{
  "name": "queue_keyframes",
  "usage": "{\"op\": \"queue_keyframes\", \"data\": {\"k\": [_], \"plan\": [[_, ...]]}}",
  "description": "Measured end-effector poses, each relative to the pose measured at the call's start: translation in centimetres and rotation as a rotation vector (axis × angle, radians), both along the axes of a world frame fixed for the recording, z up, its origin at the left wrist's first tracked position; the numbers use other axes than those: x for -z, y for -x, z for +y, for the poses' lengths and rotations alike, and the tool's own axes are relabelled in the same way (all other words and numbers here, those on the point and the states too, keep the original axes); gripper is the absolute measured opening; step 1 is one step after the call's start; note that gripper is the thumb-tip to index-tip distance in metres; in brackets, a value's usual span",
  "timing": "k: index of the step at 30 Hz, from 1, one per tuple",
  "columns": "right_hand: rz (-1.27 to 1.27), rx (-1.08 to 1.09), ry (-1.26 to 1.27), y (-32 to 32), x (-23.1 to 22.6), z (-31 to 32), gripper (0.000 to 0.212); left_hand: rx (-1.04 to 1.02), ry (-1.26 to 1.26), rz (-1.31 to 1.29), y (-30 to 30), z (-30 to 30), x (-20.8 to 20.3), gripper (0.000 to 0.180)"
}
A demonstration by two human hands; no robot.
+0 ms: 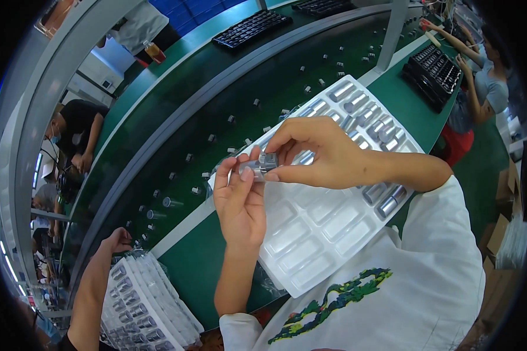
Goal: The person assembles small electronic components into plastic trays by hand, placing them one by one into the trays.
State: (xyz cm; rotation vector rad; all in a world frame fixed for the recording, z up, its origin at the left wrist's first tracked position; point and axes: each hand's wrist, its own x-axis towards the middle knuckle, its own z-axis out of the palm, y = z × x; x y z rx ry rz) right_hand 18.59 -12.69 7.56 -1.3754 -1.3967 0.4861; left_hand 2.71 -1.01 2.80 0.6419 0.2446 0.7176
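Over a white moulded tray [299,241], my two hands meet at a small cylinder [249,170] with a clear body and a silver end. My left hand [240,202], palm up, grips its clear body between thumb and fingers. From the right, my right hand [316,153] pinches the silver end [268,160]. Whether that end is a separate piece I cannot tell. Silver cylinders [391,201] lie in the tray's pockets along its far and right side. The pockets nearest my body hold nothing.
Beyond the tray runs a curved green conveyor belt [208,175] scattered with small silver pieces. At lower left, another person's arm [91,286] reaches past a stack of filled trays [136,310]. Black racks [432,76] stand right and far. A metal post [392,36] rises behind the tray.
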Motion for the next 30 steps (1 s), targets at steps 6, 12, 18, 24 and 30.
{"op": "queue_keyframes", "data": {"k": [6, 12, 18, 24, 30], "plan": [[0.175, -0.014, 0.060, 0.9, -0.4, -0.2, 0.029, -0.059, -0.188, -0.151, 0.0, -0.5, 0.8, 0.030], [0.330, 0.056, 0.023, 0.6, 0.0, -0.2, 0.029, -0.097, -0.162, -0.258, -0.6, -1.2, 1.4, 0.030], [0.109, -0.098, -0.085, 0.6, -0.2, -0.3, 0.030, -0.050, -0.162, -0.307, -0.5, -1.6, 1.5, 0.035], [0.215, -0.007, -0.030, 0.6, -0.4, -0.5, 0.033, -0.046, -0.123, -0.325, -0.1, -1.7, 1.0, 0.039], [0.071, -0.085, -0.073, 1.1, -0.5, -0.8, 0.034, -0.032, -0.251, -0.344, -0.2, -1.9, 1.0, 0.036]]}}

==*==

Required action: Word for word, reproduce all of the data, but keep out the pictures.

Answer box:
{
  "name": "queue_keyframes",
  "usage": "{\"op\": \"queue_keyframes\", \"data\": {\"k\": [_], \"plan\": [[_, ...]]}}",
  "description": "Measured end-effector poses, each relative to the pose measured at the call's start: translation in centimetres and rotation as a rotation vector (axis × angle, radians), both along the axes of a world frame fixed for the recording, z up, its origin at the left wrist's first tracked position; the numbers use other axes than those: x for -z, y for -x, z for +y, for the poses' lengths and rotations alike, and the tool's own axes are relabelled in the same way (all other words and numbers here, those on the point and the states too, keep the original axes); gripper is the absolute measured opening; step 1 is one step after the call's start; note that gripper is the thumb-tip to index-tip distance in metres; in brackets, a value's usual span",
  "timing": "k: index of the step at 30 Hz, from 1, one per tuple",
  "columns": "right_hand: rz (-1.27 to 1.27), rx (-1.08 to 1.09), ry (-1.26 to 1.27), y (-32 to 32), x (-23.1 to 22.6), z (-31 to 32), gripper (0.000 to 0.212); left_hand: rx (-1.04 to 1.02), ry (-1.26 to 1.26), rz (-1.31 to 1.29), y (-30 to 30), z (-30 to 30), x (-20.8 to 20.3), gripper (0.000 to 0.180)"
}
A demonstration by two human hands; no robot.
+0 ms: 
Goal: The person assembles small electronic components into plastic trays by hand, placing them one by one into the trays.
State: (xyz cm; rotation vector rad; all in a world frame fixed for the recording, z up, its origin at the left wrist's first tracked position; point and axes: each hand's wrist, its own x-axis towards the middle knuckle, its own z-axis out of the palm, y = z × x; x y z rx ry rz) right_hand 18.59 -12.69 7.56 -1.3754 -1.3967 0.4861; left_hand 2.71 -1.01 2.80 0.6419 0.2446 0.7176
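Over a white moulded tray [299,241], my two hands meet at a small cylinder [249,170] with a clear body and a silver end. My left hand [240,202], palm up, grips its clear body between thumb and fingers. From the right, my right hand [316,153] pinches the silver end [268,160]. Whether that end is a separate piece I cannot tell. Silver cylinders [391,201] lie in the tray's pockets along its far and right side. The pockets nearest my body hold nothing.
Beyond the tray runs a curved green conveyor belt [208,175] scattered with small silver pieces. At lower left, another person's arm [91,286] reaches past a stack of filled trays [136,310]. Black racks [432,76] stand right and far. A metal post [392,36] rises behind the tray.
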Motion for the next 30 steps (1 s), targets at steps 6, 12, 18, 24 and 30.
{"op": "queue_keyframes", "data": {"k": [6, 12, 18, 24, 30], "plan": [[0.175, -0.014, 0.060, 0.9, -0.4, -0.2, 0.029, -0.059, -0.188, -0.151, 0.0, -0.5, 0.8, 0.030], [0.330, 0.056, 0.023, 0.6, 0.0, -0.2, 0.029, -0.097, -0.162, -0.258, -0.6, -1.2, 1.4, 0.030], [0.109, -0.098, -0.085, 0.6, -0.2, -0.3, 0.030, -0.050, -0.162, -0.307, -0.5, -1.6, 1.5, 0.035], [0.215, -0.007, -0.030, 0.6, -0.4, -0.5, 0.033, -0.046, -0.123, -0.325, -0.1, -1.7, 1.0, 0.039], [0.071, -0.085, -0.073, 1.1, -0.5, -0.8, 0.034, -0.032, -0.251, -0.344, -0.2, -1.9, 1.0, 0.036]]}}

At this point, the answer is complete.